Voorbeelden en observaties van het linguïstisch imperialisme
'De studie van het taalimperialisme kan helpen om te verduidelijken of het winnen van politieke onafhankelijkheid heeft geleid tot een taalkundige bevrijding van derdewereldlanden, en zo niet, waarom niet. Zijn de voormalige koloniale talen een nuttige band met de internationale gemeenschap en noodzakelijk voor interne staatsvorming en nationale eenheid? Of zijn ze een bruggenhoofd voor westerse belangen, waardoor de voortzetting van een wereldwijd systeem van marginalisering en uitbuiting mogelijk is? Wat is de relatie tussen taalafhankelijkheid (voortgezet gebruik van een Europese taal in een voormalige taal) niet-Europese kolonie) en economische afhankelijkheid (de export van grondstoffen en import van technologie en weet hoe)?"
(Phillipson, Robert. 'Linguïstisch imperialisme.' Beknopte encyclopedie van de toegepaste taalkunde, uitg. door Margie Berns, Elsevier, 2010.)
'De afwijzing van de taalkundige legitimiteit van een taal—ieder taal gebruikt door ieder taalgemeenschap - kortom, is niet veel meer dan een voorbeeld van de tirannie van de meerderheid. Een dergelijke afwijzing versterkt de lange traditie en geschiedenis van het taalimperialisme in onze samenleving. De schade wordt echter niet alleen berokkend aan degenen wier talen we afwijzen, maar in feite aan ons allemaal, aangezien we armer worden gemaakt door een onnodige vernauwing van ons culturele en taalkundige universum. "
(Reagan, Timothy. Language Matters: Reflections on Educational Linguistics. Informatietijdperk, 2009.)
"Het feit dat... er geen uniform Brits taalrijk beleid ontwikkeld is, heeft de neiging de hypothese van het taalimperialisme als verantwoordelijke voor de verspreiding van het Engels te ontkrachten ..."
'Het onderwijzen van Engels op zichzelf..., ook al heeft het wel plaatsgevonden, is niet voldoende reden om het beleid van het Britse rijk te identificeren met het taalkundig imperialisme.'
(Brutt-Griffler, Janina. World English: A Study of Its Development. Meertalige zaken, 2002.)

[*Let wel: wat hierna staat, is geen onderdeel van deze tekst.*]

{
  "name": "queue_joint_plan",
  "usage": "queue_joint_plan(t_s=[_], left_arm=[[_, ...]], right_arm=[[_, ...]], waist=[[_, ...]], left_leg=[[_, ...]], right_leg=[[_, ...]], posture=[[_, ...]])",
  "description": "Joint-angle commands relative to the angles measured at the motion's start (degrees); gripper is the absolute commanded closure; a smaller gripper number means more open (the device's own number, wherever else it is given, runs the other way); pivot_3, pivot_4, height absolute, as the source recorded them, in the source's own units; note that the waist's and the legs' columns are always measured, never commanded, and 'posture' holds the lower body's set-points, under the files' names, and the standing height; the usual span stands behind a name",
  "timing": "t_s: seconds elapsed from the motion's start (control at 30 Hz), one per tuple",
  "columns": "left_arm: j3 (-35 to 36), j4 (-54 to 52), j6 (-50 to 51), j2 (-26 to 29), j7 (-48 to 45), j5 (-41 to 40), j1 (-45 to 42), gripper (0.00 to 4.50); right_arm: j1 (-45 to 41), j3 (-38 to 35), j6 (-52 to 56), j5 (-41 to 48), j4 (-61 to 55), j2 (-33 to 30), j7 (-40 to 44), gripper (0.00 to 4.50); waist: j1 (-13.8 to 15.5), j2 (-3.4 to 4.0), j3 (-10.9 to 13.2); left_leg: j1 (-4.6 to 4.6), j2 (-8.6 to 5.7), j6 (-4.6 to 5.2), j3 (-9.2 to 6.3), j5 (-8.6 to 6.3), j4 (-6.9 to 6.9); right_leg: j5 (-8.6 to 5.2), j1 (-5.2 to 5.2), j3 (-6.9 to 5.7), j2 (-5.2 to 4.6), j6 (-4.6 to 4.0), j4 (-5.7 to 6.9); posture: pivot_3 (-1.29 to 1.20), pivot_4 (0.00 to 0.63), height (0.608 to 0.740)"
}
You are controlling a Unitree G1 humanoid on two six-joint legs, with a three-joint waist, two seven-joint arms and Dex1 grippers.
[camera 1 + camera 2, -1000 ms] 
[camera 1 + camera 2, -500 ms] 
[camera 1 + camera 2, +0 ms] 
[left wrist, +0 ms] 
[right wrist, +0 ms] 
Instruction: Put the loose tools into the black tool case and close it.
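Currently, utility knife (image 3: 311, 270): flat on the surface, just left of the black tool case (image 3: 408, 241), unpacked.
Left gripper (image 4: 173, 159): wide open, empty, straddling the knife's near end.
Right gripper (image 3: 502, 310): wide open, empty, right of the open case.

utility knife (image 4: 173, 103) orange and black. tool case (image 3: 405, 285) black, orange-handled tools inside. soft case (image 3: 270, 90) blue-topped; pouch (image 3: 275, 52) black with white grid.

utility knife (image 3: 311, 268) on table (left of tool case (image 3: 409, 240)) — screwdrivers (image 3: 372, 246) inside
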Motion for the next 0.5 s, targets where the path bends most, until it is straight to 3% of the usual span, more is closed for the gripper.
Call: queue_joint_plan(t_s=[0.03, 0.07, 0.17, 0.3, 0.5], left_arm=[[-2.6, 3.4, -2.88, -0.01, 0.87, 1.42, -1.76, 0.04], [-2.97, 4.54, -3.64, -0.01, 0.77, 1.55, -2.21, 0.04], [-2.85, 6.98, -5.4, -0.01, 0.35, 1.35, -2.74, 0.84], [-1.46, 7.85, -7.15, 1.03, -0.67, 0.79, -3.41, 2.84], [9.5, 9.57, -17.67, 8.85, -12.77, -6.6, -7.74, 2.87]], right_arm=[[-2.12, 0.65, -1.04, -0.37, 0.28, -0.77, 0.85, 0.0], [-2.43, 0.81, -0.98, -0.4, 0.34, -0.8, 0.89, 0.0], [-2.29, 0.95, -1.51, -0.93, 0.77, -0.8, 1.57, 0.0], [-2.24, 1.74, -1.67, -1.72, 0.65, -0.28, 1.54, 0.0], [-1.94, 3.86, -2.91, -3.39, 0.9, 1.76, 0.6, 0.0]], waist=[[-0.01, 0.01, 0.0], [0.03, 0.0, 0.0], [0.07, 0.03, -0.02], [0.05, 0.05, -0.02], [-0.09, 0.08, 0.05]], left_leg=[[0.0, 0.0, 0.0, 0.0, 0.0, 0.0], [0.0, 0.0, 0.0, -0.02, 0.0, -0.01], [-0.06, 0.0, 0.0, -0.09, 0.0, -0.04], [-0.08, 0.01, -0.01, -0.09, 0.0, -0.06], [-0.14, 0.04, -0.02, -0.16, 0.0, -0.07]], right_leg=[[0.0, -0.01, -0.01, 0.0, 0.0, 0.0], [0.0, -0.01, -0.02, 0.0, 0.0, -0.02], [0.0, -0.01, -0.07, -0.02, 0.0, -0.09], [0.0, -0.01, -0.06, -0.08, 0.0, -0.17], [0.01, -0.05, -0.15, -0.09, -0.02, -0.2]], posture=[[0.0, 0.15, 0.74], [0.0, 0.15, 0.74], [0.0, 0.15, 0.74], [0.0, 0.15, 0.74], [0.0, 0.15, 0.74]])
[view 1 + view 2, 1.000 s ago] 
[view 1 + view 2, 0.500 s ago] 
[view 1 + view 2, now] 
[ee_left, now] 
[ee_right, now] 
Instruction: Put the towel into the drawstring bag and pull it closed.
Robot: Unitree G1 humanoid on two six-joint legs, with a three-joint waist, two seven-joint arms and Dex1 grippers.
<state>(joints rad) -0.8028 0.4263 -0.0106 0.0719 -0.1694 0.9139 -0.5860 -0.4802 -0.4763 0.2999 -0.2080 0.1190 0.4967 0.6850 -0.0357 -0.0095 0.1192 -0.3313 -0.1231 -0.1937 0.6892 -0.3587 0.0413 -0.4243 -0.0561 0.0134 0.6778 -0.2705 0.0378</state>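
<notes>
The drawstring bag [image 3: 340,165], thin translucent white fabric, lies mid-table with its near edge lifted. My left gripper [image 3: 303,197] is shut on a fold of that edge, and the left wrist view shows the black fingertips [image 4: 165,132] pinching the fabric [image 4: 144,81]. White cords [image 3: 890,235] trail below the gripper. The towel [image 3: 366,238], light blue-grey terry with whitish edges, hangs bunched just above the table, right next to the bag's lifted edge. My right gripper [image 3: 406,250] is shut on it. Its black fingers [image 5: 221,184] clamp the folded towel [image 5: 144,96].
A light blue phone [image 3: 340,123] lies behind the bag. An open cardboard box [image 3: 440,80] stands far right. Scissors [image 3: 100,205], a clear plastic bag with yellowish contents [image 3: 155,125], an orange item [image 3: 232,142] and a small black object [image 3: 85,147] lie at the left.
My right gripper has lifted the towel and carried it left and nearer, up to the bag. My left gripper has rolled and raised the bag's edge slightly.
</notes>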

Linguïstisch imperialisme in de sociolinguïstiek
'Er is inmiddels een goed verankerde en zeer respectabele tak van sociolinguïstiek, die zich bezighoudt met het beschrijven van de wereld van globalisering vanuit het perspectief van taalkundig imperialisme en 'linguicide' (Phillipson 1992; Skutnabb-Kangas 2000), vaak gebaseerd op bepaalde ecologische metaforen. Deze benaderingen... gaan er vreemd genoeg vanuit dat overal waar een 'grote' en 'krachtige' taal zoals het Engels 'verschijnt' in een vreemd gebied, kleine inheemse talen zullen 'sterven'. Er is in dit beeld van sociolinguïstische ruimte plaats voor slechts één taal tegelijk tijd. Over het algemeen lijkt er een ernstig probleem te zijn met de manier waarop de ruimte wordt voorgesteld in dergelijk werk. Bovendien worden de feitelijke sociolinguïstische details van dergelijke processen zelden beschreven - talen kunnen worden gebruikt volkstong of in lingua francarassen en zo verschillende sociolinguïstische voorwaarden scheppen voor wederzijdse beïnvloeding. "
(Blommaert, Jan. De sociolinguïstiek van globalisering. Cambridge University Press, 2010.)
Kolonialisme en linguïstisch imperialisme
'Anachronistische opvattingen van het linguïstisch imperialisme, die alleen de machtsasymmetrie tussen de eerste als belangrijk beschouwen koloniale naties en de naties van de 'derde wereld' zijn hopeloos ontoereikend als uitleg van de taal realiteiten. Ze negeren vooral het feit dat 'eerste wereld'-landen met sterke talen net zo veel onder druk lijken te staan Engels aannemen, en dat sommige van de zwaarste aanvallen op het Engels afkomstig zijn van landen [die] niet zo'n koloniale erfenis hebben. Wanneer dominante talen het gevoel hebben dat ze gedomineerd worden, moet er iets veel groters bij betrokken zijn dan een simplistische opvatting van machtsverhoudingen. '
(Crystal, David. Engels als wereldwijde taal, 2e ed. Cambridge University Press, 2003.)